Segment Start: Source material

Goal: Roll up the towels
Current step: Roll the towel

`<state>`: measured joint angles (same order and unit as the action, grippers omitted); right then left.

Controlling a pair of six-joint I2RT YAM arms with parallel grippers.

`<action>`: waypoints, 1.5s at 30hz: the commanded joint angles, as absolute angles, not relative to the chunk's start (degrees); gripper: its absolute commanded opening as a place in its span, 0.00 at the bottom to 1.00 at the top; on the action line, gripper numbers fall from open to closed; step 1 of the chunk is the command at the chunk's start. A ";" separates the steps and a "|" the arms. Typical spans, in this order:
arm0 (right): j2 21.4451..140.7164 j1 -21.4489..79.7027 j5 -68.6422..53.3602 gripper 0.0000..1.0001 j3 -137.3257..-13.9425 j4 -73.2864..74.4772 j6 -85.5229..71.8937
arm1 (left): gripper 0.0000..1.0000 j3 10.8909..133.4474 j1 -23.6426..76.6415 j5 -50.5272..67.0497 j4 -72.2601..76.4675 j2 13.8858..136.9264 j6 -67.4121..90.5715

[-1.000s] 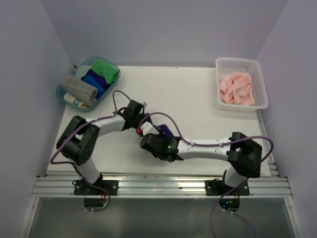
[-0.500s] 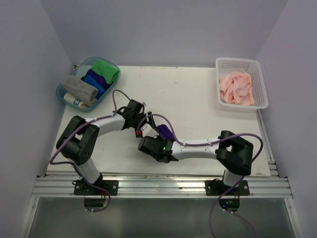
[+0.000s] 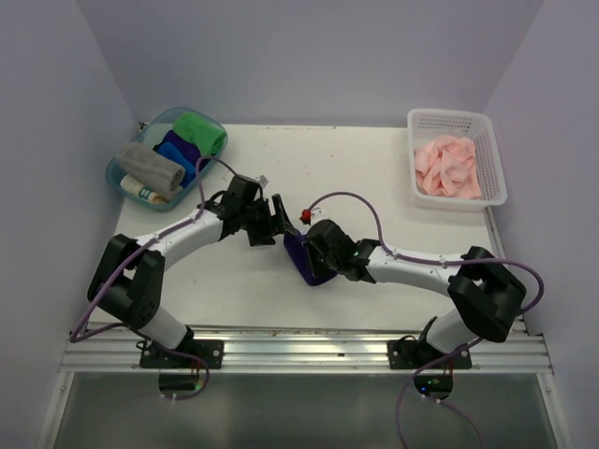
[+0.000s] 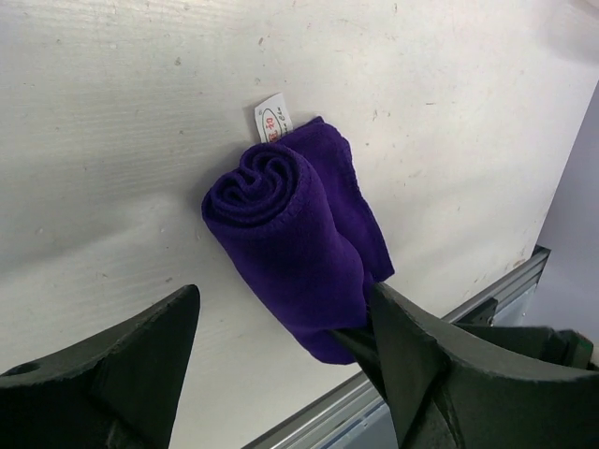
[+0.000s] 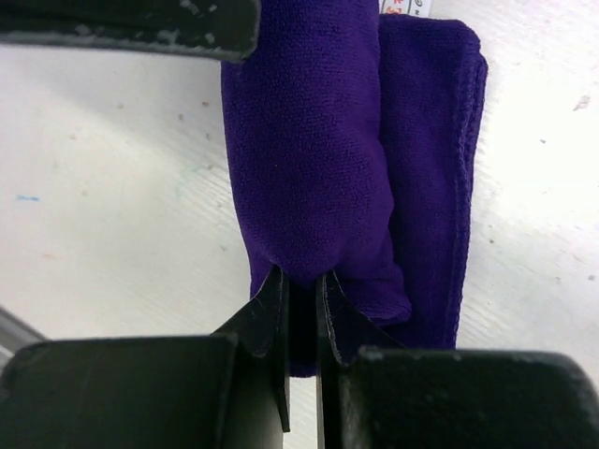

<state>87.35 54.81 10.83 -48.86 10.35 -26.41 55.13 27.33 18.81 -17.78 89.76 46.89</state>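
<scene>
Centrally, rolled purple towel (image 4: 290, 243) on scuffed white table (image 4: 112, 112); lilac walls (image 3: 309, 56).

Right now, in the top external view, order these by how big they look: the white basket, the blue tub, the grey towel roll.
1. White basket and blue tub: too alike to rank.
2. Grey towel roll: clearly smallest, lying inside the tub.

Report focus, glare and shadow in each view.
Top external: even soft light, no glare, only faint shadows on the table. Left wrist: purple towel sharp, near fingers dark and soft. Right wrist: towel weave crisp, end effector near-black, little detail.
</scene>
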 commanded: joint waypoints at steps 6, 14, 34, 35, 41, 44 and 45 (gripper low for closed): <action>86.66 47.47 -12.54 0.00 -42.10 -2.45 -36.81 | 0.74 54.49 27.33 21.09 -15.21 86.84 45.97; 89.91 42.90 -22.05 0.00 -36.92 -12.47 -42.71 | 0.73 53.96 29.00 23.64 -10.46 88.06 46.76; 88.60 40.08 -17.86 0.14 -37.44 -3.71 -38.59 | 0.70 56.08 32.08 25.58 -6.33 99.75 47.37; 86.42 40.43 -16.28 0.23 -38.57 -1.78 -36.84 | 0.70 55.99 32.08 25.40 -6.50 99.76 47.37; 79.02 45.24 -0.83 0.58 -45.25 12.91 -31.30 | 0.70 56.34 32.08 24.96 -7.73 100.20 47.37; 78.13 50.95 9.70 0.63 -49.29 17.92 -29.71 | 0.70 56.43 32.17 24.96 -8.09 100.55 47.20; 78.40 52.19 11.84 0.64 -50.26 18.80 -29.36 | 0.70 56.43 32.17 24.87 -8.09 100.72 47.20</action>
<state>79.83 47.92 -1.50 -45.41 10.28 -33.36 56.16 31.44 25.47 -6.44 98.48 47.44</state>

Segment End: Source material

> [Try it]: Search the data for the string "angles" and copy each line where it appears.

> [Solved problem]:
`<state>`: measured joint angles (same order and unit as the action, grippers omitted); right then left.
`<action>`: waypoints, 1.5s at 30hz: the commanded joint angles, as absolute angles, not relative to the chunk's start (degrees); gripper: its absolute commanded opening as a place in its span, 0.00 at the bottom to 1.00 at the top; on the action line, gripper numbers fall from open to closed; step 1 of the chunk is the command at the chunk's start. A ";" separates the steps and a "|" the arms. Typical spans, in this order:

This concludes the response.